You can look at the progeny of this pair. What were the previous pups rated when they were Xrayed? There's no way to tell 100%, but if both parents are A stamped you have a decent shot. Of course, breeding is more than just putting together two dogs. You have to know the whole line to be able to see future issues. Depending on the breeder, you could have much less worry. Check the hip guarantee on your contract. If you have any questions (I've found most of them are vague) then ASK! Don't get 'stuck' with a bad contract...no matter how 'good' the breeder seems to be! Also, check into pet insurance. I don't know if they cover surgery for this, but it's something I'm going to be checking into. I know you can pay a little more for the more 'premium' plans that seem to cover common genetic defects, etc. It's worth having... because you just never know.


----------



## Danielle609 (Jun 18, 2011)

Here are my 2 cents on hip dysplasia. You are never guaranteed that when you get a puppy that it will not ever end up with hip dysplasia. I think the best thing to do is make sure that you are getting your pup from a reputable breeder who is staking the deck in your favor. Also if you are working with a breeder that has a good reputation if a problem does arise at least you will have them by your side to help you out though any issues that may arise. Good luck with a new pup!


----------



## Liesje (Mar 4, 2007)

Besides the parents being a-normal look at the rest of the pedigree. What are the ZW scores of the parents? If they have been bred before, look for the results of their progeny. I do prelim x-rays at 6 months and they've never been wrong. I like to know right away what I have, before I put two years into training and heavy exercise.


----------



## VTcoach (Jun 28, 2005)

There are also many things you can do to minimize the probablility of HD occurring. Puppies need to be fed appropriately (good nutrition) and not allowed to become overweight. Your exercise regime with a puppy/young dog needs to have limitations. No excessive running on hard surfaces, no repetitive jumping, that sort of thing. When the bones and joints are forming (usually the first 12 months) you need to be aware that things you do or allow can also contribute to hip and joint issues. There are many theories on all the causes and contributors, just use some common sense too.


----------



## MaggieRoseLee (Aug 17, 2001)

Danielle609 said:


> Here are my 2 cents on hip dysplasia. You are never guaranteed that when you get a puppy that it will not ever end up with hip dysplasia.

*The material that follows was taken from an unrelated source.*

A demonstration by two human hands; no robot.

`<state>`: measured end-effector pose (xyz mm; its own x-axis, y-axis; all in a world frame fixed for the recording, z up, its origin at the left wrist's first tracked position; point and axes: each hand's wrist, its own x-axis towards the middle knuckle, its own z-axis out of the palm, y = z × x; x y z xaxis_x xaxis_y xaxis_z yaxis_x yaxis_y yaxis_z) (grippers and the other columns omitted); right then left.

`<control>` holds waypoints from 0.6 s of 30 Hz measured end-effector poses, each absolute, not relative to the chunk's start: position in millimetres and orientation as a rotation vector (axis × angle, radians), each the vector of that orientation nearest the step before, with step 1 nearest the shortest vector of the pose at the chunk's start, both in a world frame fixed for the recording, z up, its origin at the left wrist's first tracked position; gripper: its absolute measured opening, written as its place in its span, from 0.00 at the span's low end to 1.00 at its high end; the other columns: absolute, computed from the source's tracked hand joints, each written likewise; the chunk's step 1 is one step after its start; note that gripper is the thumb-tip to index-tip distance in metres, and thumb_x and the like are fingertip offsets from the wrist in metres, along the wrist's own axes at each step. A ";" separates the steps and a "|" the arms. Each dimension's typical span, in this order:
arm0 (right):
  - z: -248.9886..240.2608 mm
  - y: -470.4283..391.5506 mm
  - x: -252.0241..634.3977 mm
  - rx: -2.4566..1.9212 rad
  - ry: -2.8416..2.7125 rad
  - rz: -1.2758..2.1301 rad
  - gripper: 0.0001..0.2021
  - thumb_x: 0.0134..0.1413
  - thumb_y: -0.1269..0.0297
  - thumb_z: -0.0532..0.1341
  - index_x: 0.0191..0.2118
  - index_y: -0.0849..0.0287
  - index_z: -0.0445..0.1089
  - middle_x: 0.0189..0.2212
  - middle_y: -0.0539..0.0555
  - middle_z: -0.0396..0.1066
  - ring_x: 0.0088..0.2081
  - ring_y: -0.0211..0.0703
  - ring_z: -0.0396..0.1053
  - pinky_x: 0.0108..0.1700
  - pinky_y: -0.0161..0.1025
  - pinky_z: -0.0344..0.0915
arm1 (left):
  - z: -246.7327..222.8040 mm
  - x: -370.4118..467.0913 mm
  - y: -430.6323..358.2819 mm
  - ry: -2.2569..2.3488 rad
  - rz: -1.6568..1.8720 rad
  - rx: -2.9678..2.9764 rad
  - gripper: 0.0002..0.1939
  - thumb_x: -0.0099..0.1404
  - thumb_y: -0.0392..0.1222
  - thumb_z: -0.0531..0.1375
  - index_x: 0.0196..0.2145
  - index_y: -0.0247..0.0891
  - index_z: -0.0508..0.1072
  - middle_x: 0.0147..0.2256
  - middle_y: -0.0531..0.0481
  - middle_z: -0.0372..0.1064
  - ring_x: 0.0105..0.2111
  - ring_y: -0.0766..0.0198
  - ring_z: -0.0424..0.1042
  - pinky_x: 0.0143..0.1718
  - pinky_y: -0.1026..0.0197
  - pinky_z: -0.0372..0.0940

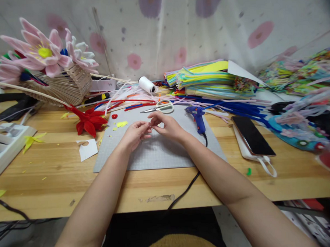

I think the best thing to do is make sure that you are getting your pup from a reputable breeder who is staking the deck in your favor. Also if you are working with a breeder that has a good reputation if a problem does arise at least you will have them by your side to help you out though any issues that may arise. Good luck with a new pup!


 
I agree with Danielle609, because there are no 100% guarantees with any pups because there's always the mystery of genetics in the bunch.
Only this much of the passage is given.